### HOW TO COMPLETE THIS TASK
Below are some records. Write out exactly their lines from the one with "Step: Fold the" through the one with "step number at", and leave the pictures behind.

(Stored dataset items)
+++++
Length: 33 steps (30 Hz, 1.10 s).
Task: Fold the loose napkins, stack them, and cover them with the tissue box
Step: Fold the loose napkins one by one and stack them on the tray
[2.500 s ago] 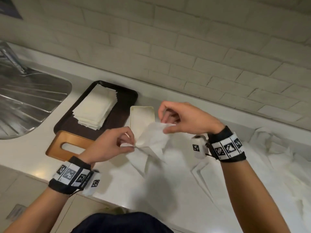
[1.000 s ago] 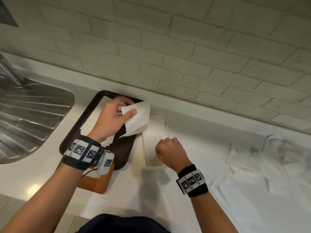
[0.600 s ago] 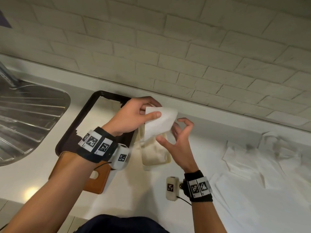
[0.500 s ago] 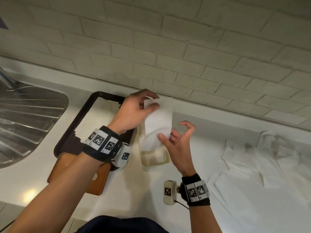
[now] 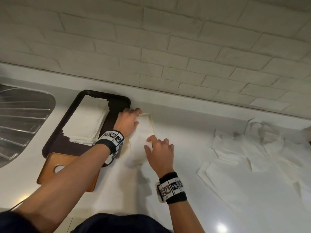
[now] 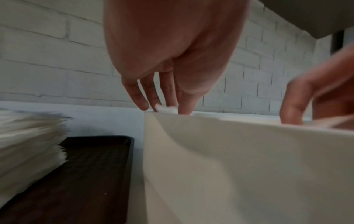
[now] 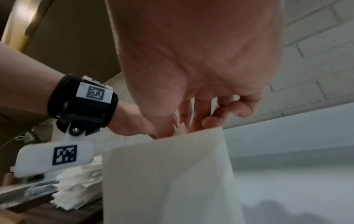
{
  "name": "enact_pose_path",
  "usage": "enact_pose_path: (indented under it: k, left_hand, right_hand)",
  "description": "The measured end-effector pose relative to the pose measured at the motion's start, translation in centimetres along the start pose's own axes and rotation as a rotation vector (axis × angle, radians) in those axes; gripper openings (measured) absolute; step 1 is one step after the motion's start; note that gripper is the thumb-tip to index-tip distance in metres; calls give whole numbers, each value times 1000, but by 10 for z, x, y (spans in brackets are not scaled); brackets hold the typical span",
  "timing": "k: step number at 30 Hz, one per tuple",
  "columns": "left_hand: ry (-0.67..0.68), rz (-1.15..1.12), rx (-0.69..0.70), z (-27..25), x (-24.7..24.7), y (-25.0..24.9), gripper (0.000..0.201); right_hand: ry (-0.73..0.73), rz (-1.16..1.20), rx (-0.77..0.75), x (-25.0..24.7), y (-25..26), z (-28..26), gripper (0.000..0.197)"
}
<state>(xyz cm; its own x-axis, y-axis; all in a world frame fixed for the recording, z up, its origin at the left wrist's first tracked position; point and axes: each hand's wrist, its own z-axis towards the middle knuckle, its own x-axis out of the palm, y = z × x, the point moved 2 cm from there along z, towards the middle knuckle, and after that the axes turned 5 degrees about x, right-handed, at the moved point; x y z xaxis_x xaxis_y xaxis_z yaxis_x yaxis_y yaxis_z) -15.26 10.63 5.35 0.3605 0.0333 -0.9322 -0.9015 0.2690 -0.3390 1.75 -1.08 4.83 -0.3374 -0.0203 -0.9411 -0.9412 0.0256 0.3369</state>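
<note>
A cream tissue box [image 5: 153, 126] stands open-topped just right of the dark tray [image 5: 117, 105]. A folded white napkin [image 5: 143, 134] lies along its top. My left hand [image 5: 135, 117] is at the box's far end and pinches the napkin's far edge [image 6: 165, 109] between thumb and fingers [image 6: 141, 100]. At the near end my right hand [image 5: 154, 143] is open, and its fingers [image 7: 199, 110] touch the napkin [image 7: 180, 130] over the box wall [image 7: 162, 181]. A stack of folded napkins [image 5: 85, 121] sits on the tray.
A wooden lid with a slot [image 5: 70, 172] leans on the tray's near edge. Several loose napkins [image 5: 252, 157] are spread over the white counter at the right. A steel drainboard [image 5: 21, 125] is at the left, and the brick wall runs close behind.
My left hand carried the folded napkin from over the tray to the cream box and lowered it onto the top. The right hand opened and came down on the napkin's near end.
</note>
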Motion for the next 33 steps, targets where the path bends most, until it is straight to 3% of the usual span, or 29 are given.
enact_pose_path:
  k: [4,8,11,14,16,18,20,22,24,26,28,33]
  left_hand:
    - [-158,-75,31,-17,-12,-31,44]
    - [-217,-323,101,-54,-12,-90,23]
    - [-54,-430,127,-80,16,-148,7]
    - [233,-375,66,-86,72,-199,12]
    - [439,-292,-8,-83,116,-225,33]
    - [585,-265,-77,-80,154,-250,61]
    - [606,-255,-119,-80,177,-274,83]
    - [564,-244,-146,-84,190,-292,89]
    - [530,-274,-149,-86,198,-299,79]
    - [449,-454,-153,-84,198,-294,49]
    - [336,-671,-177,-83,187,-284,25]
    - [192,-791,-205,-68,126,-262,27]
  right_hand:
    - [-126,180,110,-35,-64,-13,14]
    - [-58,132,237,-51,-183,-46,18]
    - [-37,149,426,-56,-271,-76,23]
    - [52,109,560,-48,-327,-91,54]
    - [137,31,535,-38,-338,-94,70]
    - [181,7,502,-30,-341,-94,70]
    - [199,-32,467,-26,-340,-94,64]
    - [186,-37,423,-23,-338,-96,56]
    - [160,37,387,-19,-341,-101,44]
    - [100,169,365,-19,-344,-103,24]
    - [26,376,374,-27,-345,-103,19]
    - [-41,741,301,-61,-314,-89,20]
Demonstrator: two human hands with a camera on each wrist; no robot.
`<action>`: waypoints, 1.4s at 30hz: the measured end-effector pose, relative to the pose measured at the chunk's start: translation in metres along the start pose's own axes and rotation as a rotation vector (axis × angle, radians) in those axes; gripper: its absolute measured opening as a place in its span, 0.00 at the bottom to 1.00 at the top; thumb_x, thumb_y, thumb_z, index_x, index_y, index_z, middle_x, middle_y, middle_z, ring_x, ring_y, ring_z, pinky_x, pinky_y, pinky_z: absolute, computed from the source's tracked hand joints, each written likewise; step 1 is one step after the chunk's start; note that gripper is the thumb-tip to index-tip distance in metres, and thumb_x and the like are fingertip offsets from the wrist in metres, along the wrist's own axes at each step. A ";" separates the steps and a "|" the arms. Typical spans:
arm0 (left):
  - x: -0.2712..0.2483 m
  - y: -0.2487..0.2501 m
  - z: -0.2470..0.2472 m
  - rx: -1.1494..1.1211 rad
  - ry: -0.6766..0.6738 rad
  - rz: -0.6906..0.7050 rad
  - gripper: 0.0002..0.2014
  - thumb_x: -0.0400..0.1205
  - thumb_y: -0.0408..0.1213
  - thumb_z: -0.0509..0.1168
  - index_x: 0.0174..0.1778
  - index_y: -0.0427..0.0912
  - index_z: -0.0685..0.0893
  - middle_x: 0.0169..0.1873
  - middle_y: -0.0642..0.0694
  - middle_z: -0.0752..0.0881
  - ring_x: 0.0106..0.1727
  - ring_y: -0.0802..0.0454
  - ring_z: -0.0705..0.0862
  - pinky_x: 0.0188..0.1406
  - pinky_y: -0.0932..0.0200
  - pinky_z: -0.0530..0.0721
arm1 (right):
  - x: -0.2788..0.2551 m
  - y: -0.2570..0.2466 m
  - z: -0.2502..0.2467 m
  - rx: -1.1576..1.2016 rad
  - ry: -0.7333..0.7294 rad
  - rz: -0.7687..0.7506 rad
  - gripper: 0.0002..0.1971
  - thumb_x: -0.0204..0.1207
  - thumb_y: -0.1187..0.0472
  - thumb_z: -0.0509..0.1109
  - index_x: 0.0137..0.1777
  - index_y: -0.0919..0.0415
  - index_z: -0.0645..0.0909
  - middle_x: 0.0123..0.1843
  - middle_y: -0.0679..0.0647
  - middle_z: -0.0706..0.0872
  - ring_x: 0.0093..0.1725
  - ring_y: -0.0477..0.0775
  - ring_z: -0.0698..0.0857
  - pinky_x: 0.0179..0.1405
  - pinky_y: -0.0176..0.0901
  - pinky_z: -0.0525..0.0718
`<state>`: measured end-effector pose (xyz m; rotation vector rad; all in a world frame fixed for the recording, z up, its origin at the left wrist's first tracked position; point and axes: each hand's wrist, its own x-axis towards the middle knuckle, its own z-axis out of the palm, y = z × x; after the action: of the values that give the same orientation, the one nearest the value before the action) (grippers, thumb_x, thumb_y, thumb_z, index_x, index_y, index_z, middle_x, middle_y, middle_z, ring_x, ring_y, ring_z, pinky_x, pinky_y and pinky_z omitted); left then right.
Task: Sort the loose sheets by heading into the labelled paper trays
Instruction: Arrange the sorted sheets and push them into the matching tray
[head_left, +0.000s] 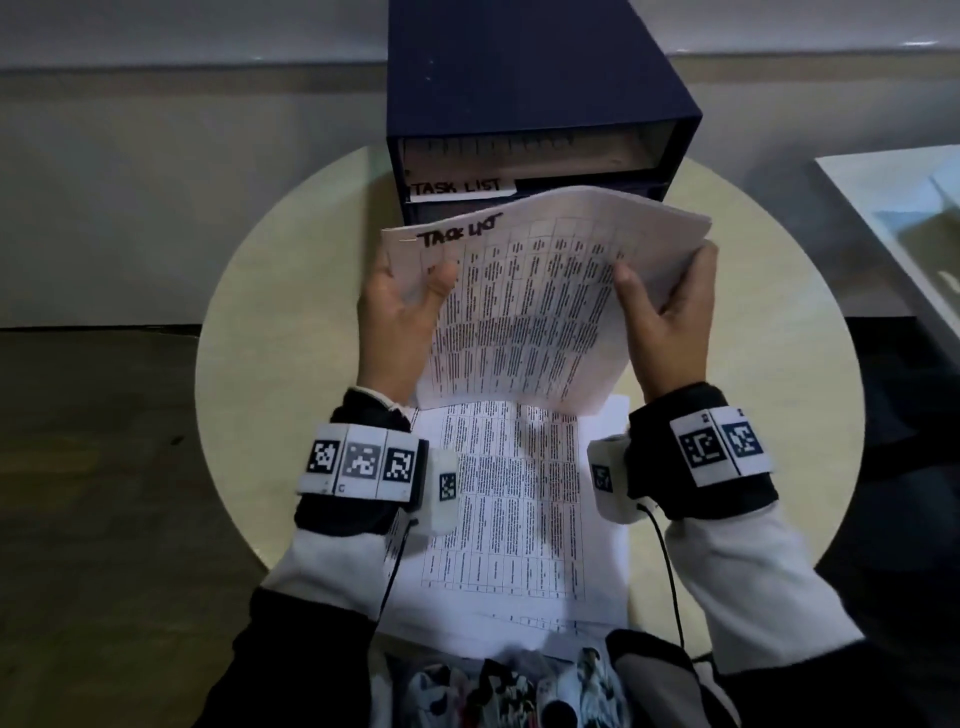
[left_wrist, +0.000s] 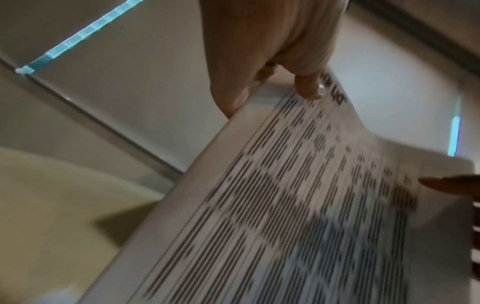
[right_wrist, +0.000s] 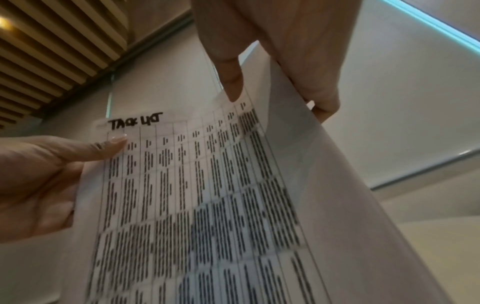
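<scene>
Both hands hold up a stapled set of sheets (head_left: 530, 306) headed "TASK LIST", a printed table on its front. My left hand (head_left: 400, 317) pinches its left edge, thumb on the front. My right hand (head_left: 670, 317) pinches the right edge, thumb on the front and fingers behind. The sheets (left_wrist: 298, 205) fill the left wrist view under my left hand (left_wrist: 280, 67). The heading shows in the right wrist view on the sheets (right_wrist: 197, 195) below my right hand (right_wrist: 272, 67). Just beyond stands a dark blue tray unit (head_left: 535, 93); its upper slot bears a "TASK LIST" label (head_left: 460, 188) and holds paper.
More printed sheets (head_left: 519, 519) lie on the round pale table (head_left: 260, 364) under my wrists. The lower slot of the tray unit is hidden behind the held sheets. A white tray-like object (head_left: 904, 223) sits at the right edge. Floor surrounds the table.
</scene>
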<state>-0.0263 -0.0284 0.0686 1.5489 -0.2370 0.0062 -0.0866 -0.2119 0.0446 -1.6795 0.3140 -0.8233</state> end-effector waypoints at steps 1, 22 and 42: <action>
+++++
### ANSWER BOX
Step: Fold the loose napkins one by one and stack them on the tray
[2.500 s ago] 
[1.000 s ago] 
[0.600 s ago] 
[0.500 s ago] 
[now] 
[now] 
[now] 
{
  "name": "enact_pose_path",
  "usage": "enact_pose_path: (indented under it: k, left_hand, right_hand)",
  "description": "The measured end-effector pose relative to the pose measured at the motion's start, translation in centimetres along the start pose's own axes and rotation as a rotation vector (axis × angle, radians) in those axes; gripper openings (measured) absolute; step 1 is one step after the motion's start; note that gripper is the thumb-tip to index-tip distance in metres; calls give whole numbers, each value times 1000, but by 10 for z, x, y (spans in brackets are not scaled); brackets hold the typical span",
  "timing": "k: step number at 30 Hz, one per tuple",

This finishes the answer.